The sea of red

3 02 2011

Chinese New Year for me has always been a time to look forward to. It wasn’t just for the red packets or envelopes which had the promise of some additional cash in hand, but for the opportunity it provides to catch up with relatives and friends, some of whom we would see only once a year. In my early days, the new year would also mean long road trips around the long and winding roads that got us to the more remote parts of the island, long before the arrival of the Pan Island Expressway, and although I usually did not enjoy the visits to the remote locations which included Punggol where my grandmother had a “sworn-sister” and the Jalan Teck Whye area, where my mother had a childhood friend to visit, I did enjoy the long drives which in the days before air-conditioners were commonly installed in cars, meant a long and usually uninterrupted journey with the wind blowing in my hair through the opened window and quarter glass of the car.

The sea of red Chinese New Year decorations - red being an auspicious colour to the Chinese, New Year celebrations are never without the colour red - but it isn't the red of decorations that I would first associate Chinese New Year with.

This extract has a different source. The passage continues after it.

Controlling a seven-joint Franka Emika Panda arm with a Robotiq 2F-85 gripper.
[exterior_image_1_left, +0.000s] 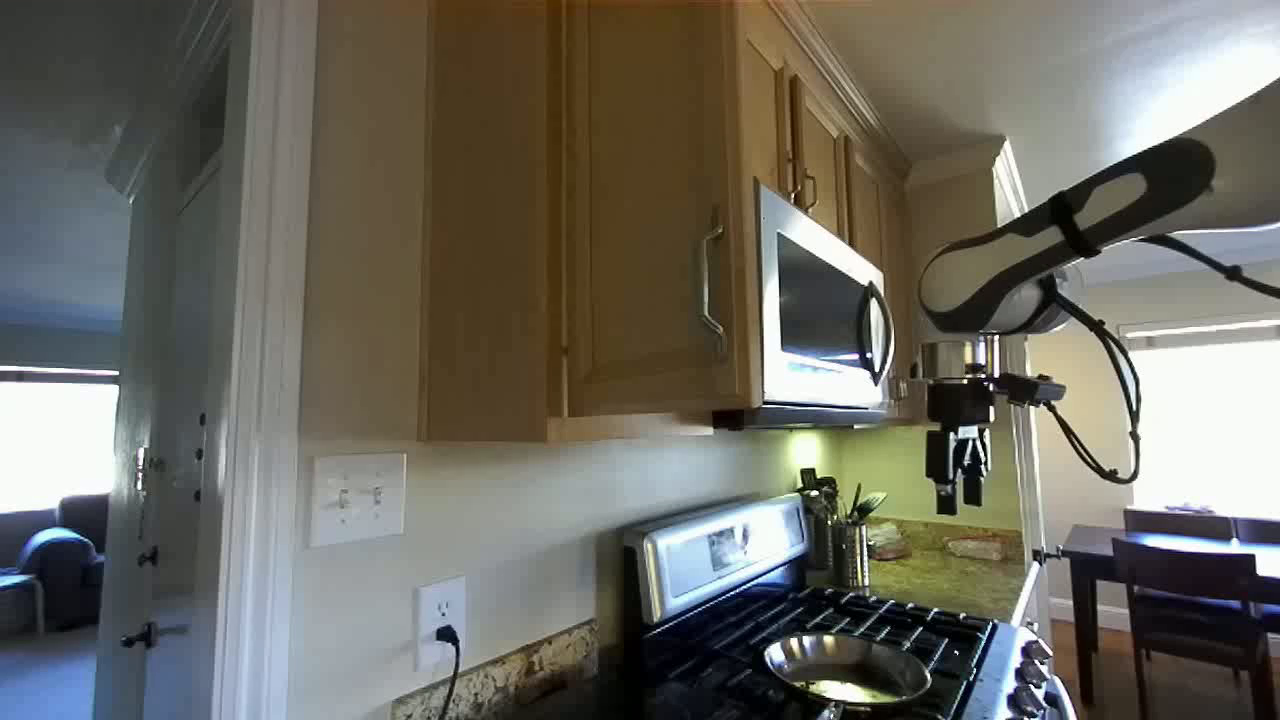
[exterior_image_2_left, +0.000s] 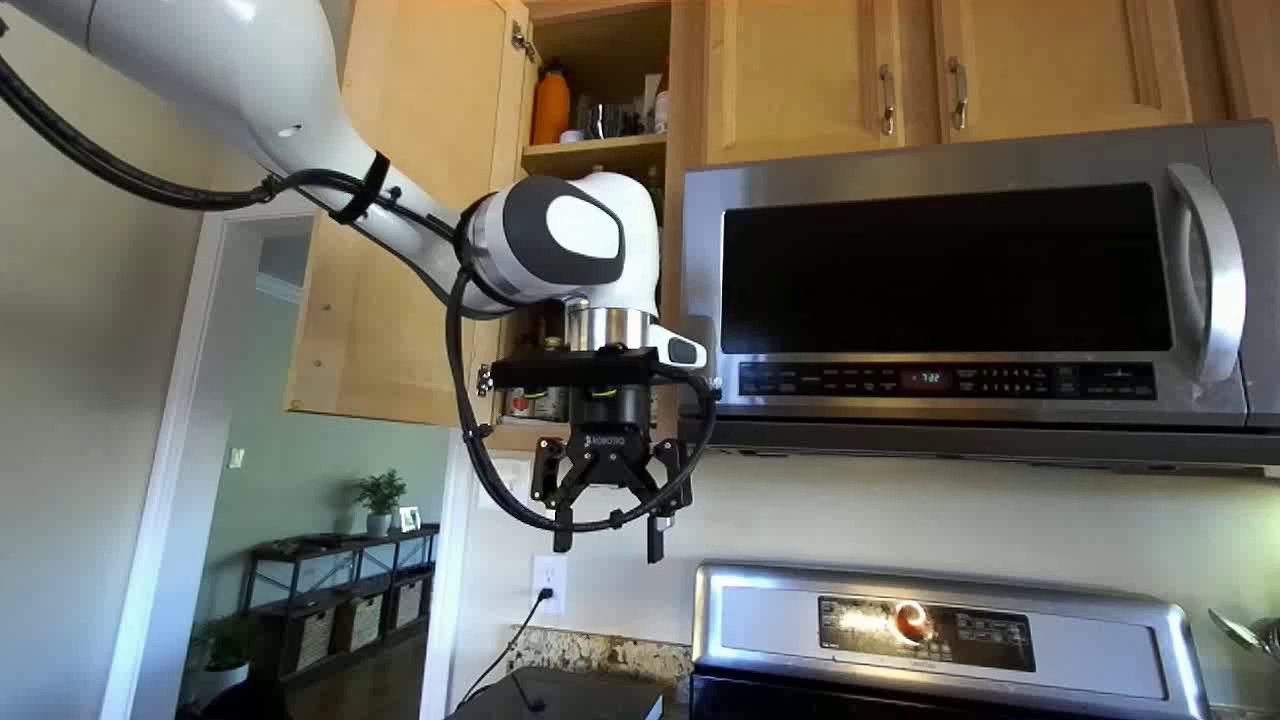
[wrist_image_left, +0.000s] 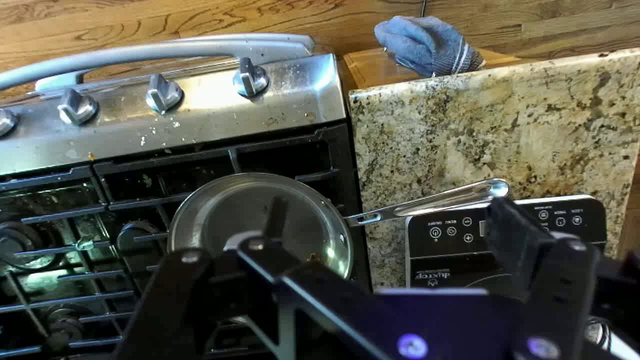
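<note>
Stove (wrist_image_left: 210, 107) spreads across my wrist view, the speckled counter (wrist_image_left: 480, 135) beside it. On the stove sits a metal frying pan (wrist_image_left: 240, 212); I expect it stiff, fairly heavy and slick. My gripper (exterior_image_2_left: 609, 542) hangs well above, spread wide around nothing. For a hold I'd favour the slim handle (wrist_image_left: 430, 202) jutting over the counter, close to the pan.

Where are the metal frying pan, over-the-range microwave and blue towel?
Metal frying pan (wrist_image_left: 237, 212), wrist view: its inner base.
Over-the-range microwave (exterior_image_2_left: 950, 270), an exterior view: its door window.
Blue towel (wrist_image_left: 426, 46), wrist view: its bunched folds.
</note>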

The reunion dinner was always something to look forward to as well, as this would be one of two occasions (the other being Christmas) during which the extended family on my father’s side would gather. Many of these dinners when I was a little older would take place at my aunt’s place in Spottiswoode Park, just across from the train station – and has continued on up to last year. One of the things I would always associate with reunion dinners is the sounds of the trains – the horn that sounded as the Senandung Malam departed and the sound of the very loud diesel locomotives that punctured the silence of the evening.

The sounds from the railway station are ones that I associate Chinese New Year reunion dinners with, as for many years we would have our reunion dinners at my aunt's place in Spottiswoode Park just across from the train station.

Silence wasn’t of course something that Chinese New Year celebrations are associated with, and besides the familiar sounds for the pounding of drums and clash of cymbals, there was that once familiar sound of fire crackers going off in the night, something that faded with the complete ban on the firing of fire crackers soon after the Chinese New Year of 1972 due to the trail of death, injury and destruction they were inclined to leave (although we could still hear the sporadic crackling for some years following the ban as a few resisted what were seen as attempts to restrict a traditional practice). It was in fact the after effects of the firing of fire crackers that has given me my earliest memories of Chinese New Year, which would have been associated with the very first Chinese New Year I had after moving to Toa Payoh at the end of the 1960s. What I clearly remember is stepping out of the lift and seeing the sea of red, which was a ground coloured red by what was left behind from the previous night’s firing of crackers … that is the lasting impression that I would always have of Chinese New Years past.

Scenes from Chinese New Years of days gone by ... the smell of gun powder and smoke that hung in the air, and the sea of red left behind .... (source: National Archives,

The sights and sounds of the Lion Dance is now the sound of Chinese New Years.